Laser-Optical and X-Ray Characterization of an Operating High-Voltage Piezoelectric Transformer in Multiple Vibrational Modes

A crystal of lithium niobate was configured for use as a longitudinal-mode piezoelectric transformer (PT). An electron gun was coupled to the transformer to allow for controlled release of charge to the high-voltage terminal of the PT. An electron tube extracted a beam from a thermionic emission source, and cylindrical optics focused the beam to a 2-mm spot at the PT output. Two diagnostic methods were used to measure the operation of the PT: bremsstrahlung X-ray spectroscopy and laser-optical interrogation. Both diagnostics showed that the PT is able to process up to 1.5 μA of current at 20-kV output in a continuous mode. The laser-optical method was also used to compare the mechanical stress, electric field, and developed voltage between the fundamental and secondary harmonic resonance modes.

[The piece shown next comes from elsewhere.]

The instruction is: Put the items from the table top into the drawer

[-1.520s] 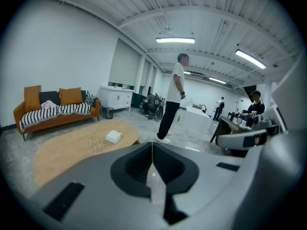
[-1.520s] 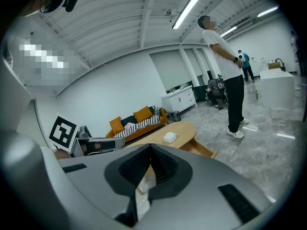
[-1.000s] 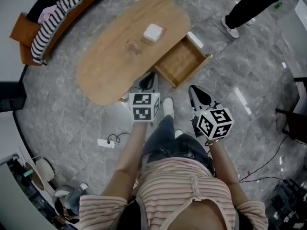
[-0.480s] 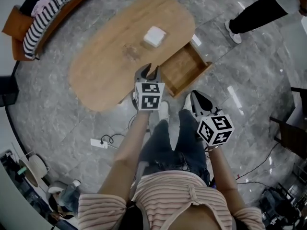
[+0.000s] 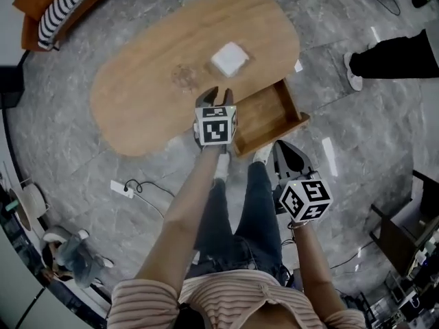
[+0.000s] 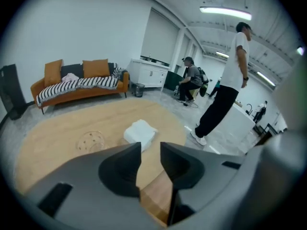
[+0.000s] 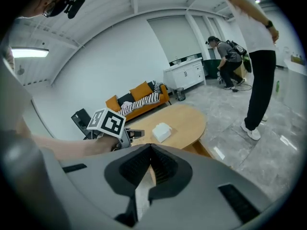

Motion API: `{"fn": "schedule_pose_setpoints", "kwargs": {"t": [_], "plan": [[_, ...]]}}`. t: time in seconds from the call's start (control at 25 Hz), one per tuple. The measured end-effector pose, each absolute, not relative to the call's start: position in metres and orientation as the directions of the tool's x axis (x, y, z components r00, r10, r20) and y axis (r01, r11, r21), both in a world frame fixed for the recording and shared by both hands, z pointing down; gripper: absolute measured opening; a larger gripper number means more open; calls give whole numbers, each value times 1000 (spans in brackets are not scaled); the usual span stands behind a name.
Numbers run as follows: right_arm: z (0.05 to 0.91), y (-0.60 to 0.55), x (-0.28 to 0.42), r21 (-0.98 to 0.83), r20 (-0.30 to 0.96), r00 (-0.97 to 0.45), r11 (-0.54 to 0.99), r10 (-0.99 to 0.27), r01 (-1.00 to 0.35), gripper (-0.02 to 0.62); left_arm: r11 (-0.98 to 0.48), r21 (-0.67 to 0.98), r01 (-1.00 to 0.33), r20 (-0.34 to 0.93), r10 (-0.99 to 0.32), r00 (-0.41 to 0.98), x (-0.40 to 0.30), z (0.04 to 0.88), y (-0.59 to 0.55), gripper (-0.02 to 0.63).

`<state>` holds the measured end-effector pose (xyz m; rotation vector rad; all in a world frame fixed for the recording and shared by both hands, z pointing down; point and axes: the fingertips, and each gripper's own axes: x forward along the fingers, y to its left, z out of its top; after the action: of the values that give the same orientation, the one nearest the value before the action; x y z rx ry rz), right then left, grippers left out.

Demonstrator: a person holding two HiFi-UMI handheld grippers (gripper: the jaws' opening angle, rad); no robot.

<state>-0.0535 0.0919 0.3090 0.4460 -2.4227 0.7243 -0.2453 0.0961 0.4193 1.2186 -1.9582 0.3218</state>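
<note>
Hovering over the near edge of the oval wooden tabletop, the left tongs are standing spread, with nothing between the jaws; only the tabletop and a strip of drawer are showing through the gap. The white folded bundle is lying on the tabletop just beyond these tongs, a little far and right of the tips and apart from them; in the left gripper view it is sitting just above the left jaw. A clear round disc is lying flat to the left of the bundle, apart from it.

The drawer is hanging open from the tabletop's near right side, its wooden bottom showing bare, just right of the left tongs. The right tongs are being held lower and nearer, off the tabletop, over the floor by the drawer's near corner, jaws pressed together at the tips and pinching nothing.

The tabletop's left half is lying bare. A standing person's legs are showing on the floor well right of the drawer. A sofa with a striped blanket is sitting far left, and a power strip is lying on the floor near left.
</note>
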Motion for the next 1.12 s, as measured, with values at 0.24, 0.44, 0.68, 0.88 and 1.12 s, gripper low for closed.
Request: {"fn": "schedule_pose_setpoints", "kwargs": {"t": [0.24,0.44,0.68,0.88,1.12], "plan": [[348,54,-70,-414,638,-769,826,-37,-383,9,648,224,-728,767,-578,-279,-270,465,67,110],[377,36,-80,-450,653,-755,832,59,-324,8,752,248,-610,780,-529,-335,-295,498,50,110],[403,18,-80,-483,663,-738,825,126,-293,8,827,273,-491,794,-482,-370,-314,527,42,110],[419,8,-78,-498,672,-724,819,155,-287,8,863,308,-401,811,-458,-363,-318,550,40,112],[430,5,-75,-511,679,-714,809,172,-290,9,870,309,-384,799,-457,-391,-321,556,38,86]]}}
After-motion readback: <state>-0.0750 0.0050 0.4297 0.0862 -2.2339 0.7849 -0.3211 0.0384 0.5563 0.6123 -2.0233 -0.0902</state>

Measurement of internal stress and electric field in a resonant piezoelectric transformer using the electro-optic and photoelastic effects

Full characterization of a piezoelectric transformer (PT) requires knowledge of internal operating parameters such as electric field, stress, and strain. Finite-element numerical models can determine these parameters with respect to the geometry of the PT and input conditions. However, experimental verification of these parameters for a resonating PT are challenging due to the mechanical vibration and electrical loading effects. An optical measurement has been designed to measure internal electric field by taking advantage of the electro-optic and photoelastic effects that also occur in lithium niobate (LiNbO3). The optical measurement can probe the PT without influencing its operation. A linearly polarized helium-neon laser beam was used to transversely probe a PT with respect to the input and output electric fields. As the piezoelectric effect caused variations in the internal electric field and strain, the superposition of the photoelastic and electro-optic effects resulted in a relative phase shift in the linearly polarized beam. The resultant phase shift was measured via intensity variations at a photodiode following a second linear polarizer. Internal parameters such as stress, strain, and electric field were calculated based on the coupled piezoelectric, photoelastic, and electro-optic equations. These results are presented for varying positions along the output section of a resonating LiNbO3 length-extensional PT.

High voltage piezoelectric system for generating neutrons

Compact electrical neutron generators are a desirable alternative to radioisotope neutron sources. A piezoelectric transformer system is presented which has been used to achieve neutron production. The two primary components of the system include a piezoelectric transformer plasma source (PTPS), which produced a deuterium plasma for ion extraction, and a high voltage piezoelectric transformer (HVPT), which generated an accelerating potential in excess of 100 k V. The system was operated at a pressure of 700 μTorr with an external gas supply providing controlled deuterium flow to the differentially pumped PTPS. Synchronized AC signals were used to independently drive each of the piezoelectric devices in burst mode with a 1 Hz rep-rate and 10% duty factor. A timing offset between the two signals was used to decrease electrical loading effects and increase neutron flux. The mechanism for neutron production was the D(d, n)3 He nuclear reaction, occurring when deuterium ions from the PTPS accelerated toward and impacted a deuterium-impregnated Pd or Ti target adhered to the output terminal of the HVPT.